De fato, todas as cenas de sexo do filme começam com
mordidas de leve e terminam
com as paredes cobertas com
uma camada grossa de sangue
cenográfico, sem contar braços, pernas e membros sortidos
espalhados pelo chão. É a metonímia grotesca de LaBruce
para o amor homossexual.
Alegoria gay
Não foi, aliás, só a vontade de
evocar "A Noite dos Mortos Vivos", de George Romero, que
levou LaBruce a filmar seus
zumbis gays.
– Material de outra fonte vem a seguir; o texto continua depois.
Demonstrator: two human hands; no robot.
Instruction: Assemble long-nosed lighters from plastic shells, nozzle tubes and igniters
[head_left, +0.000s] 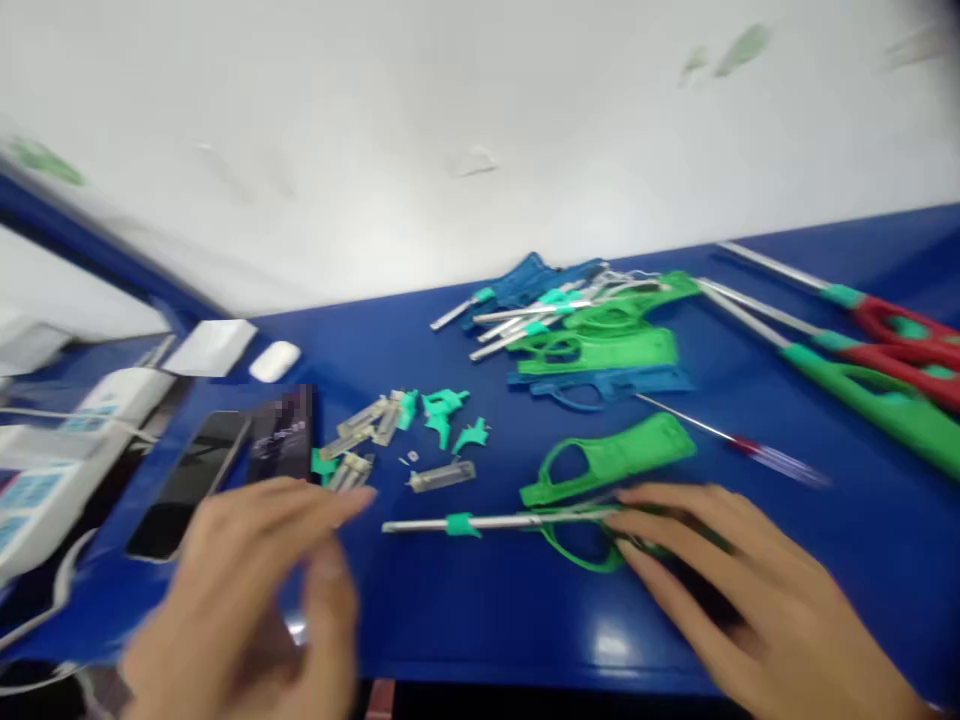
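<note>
My right hand (720,570) has its fingers closed on the rear of a green lighter shell (581,545) lying on the blue table. A metal tube (427,525) with a teal collar (463,525) extends left from that shell. Just behind it rests another green half shell (615,460). My left hand (262,580), blurred, is over the table left of the tube's tip, thumb and index finger apart, with nothing visible between them. Clear fuel cartridges (442,476) and teal trigger pieces (472,436) lie behind the tube.
Green and blue shells (600,350) with metal tubes are piled at the back. A screwdriver (750,450) and long red and green lighters (870,400) lie right. Phones (191,485), a white box (211,347) and a power strip (82,440) are left.
</note>
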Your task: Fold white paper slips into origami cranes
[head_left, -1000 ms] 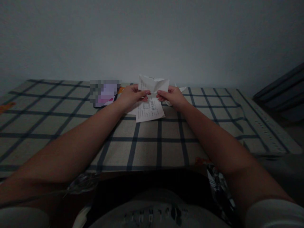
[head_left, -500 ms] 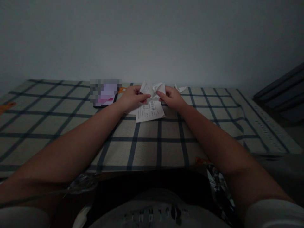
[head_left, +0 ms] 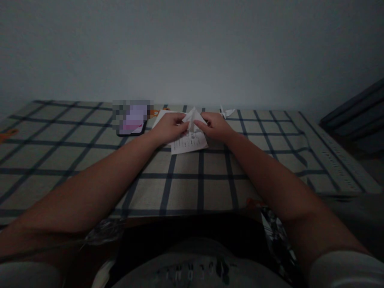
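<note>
A small folded piece of white paper (head_left: 192,115) with a pointed top is held between both hands above the table. My left hand (head_left: 170,128) pinches its left side, and my right hand (head_left: 214,126) grips the right side, thumb in front. Beneath them a printed white sheet (head_left: 189,145) lies on the checked cloth, its upper part hidden by the hands and the folded paper. Another white sheet (head_left: 160,117) shows behind my left hand. Just beyond my right hand sits a small folded white paper shape (head_left: 228,113).
A phone (head_left: 133,120) with a lit, partly pixelated screen lies left of the hands on the checked tablecloth (head_left: 186,192). A pale wall (head_left: 192,52) rises behind the table. Dark slatted furniture (head_left: 357,116) stands at the far right.
The held paper has gone from spread, loose flaps to a narrower pointed shape. Both hands have shifted slightly, and more of the sheet behind my left hand shows.
</note>
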Action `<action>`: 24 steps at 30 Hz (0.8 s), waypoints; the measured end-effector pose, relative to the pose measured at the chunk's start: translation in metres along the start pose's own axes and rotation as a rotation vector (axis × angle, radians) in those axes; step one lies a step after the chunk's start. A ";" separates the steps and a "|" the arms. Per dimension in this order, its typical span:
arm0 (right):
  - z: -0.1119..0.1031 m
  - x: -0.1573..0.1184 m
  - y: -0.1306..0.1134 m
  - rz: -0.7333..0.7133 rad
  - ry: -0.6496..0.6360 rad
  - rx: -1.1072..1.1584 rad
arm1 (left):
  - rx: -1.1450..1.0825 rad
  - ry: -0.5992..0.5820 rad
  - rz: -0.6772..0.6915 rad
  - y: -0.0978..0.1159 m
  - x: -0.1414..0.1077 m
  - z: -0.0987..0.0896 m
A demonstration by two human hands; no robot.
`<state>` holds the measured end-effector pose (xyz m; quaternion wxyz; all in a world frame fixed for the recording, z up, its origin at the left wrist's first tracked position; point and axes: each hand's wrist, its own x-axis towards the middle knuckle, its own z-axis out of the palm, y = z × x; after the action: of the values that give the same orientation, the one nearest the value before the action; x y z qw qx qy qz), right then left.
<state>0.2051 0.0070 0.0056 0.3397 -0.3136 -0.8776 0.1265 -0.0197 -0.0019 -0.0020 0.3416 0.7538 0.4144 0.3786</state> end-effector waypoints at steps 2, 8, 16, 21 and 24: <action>0.000 0.000 -0.001 0.003 -0.001 -0.020 | 0.031 -0.019 0.015 0.003 -0.001 0.000; 0.001 0.000 -0.001 -0.005 -0.015 -0.035 | -0.077 -0.062 0.003 0.006 -0.002 -0.001; -0.001 0.000 0.000 0.004 0.008 -0.032 | 0.055 -0.025 0.052 0.005 -0.003 0.001; -0.002 -0.001 -0.001 0.054 0.045 0.007 | 0.167 0.058 0.097 0.004 -0.001 -0.004; -0.003 0.000 0.000 0.113 0.199 0.113 | 0.272 0.062 0.142 0.005 -0.001 -0.007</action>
<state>0.2070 0.0072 0.0077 0.4348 -0.3538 -0.8119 0.1630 -0.0239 -0.0040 0.0049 0.1955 0.8087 0.4177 0.3652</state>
Toda a bizarrice e
o colorido do sexo com vísceras
e carcaças está a serviço de uma
alegoria sobre a vida homossexual: a sensação de desajuste, o
isolamento e a solidão.
"Se você vai à noite a um parque ou banheiro público em
busca de sexo, vai ver as pessoas em transe, andando como
zumbis", descreve LaBruce.
"No filme, esse exterior zumbi
é a expressão dos sentimentos
íntimos dos personagens, que
não se encaixam na sociedade."
Otto, o personagem-título, é
um jovem morto-vivo sem teto,
vegetariano e gay, na ponta extrema dessa alegoria da exclusão. Ele vaga por Berlim atrás
de sexo e comida e sofre com a
violência do mundo dos vivos.
"Muitos gays acham que o
mundo ficou hostil e brutal demais, então se desligam de tudo, num tipo de autismo."
Mas "Otto" não condena esse
isolamento. Vendida como filme de autor, a obra de LaBruce
também arma suas bases num
gueto estético, reforça estereótipos e consegue tornar glamouroso o desespero gay.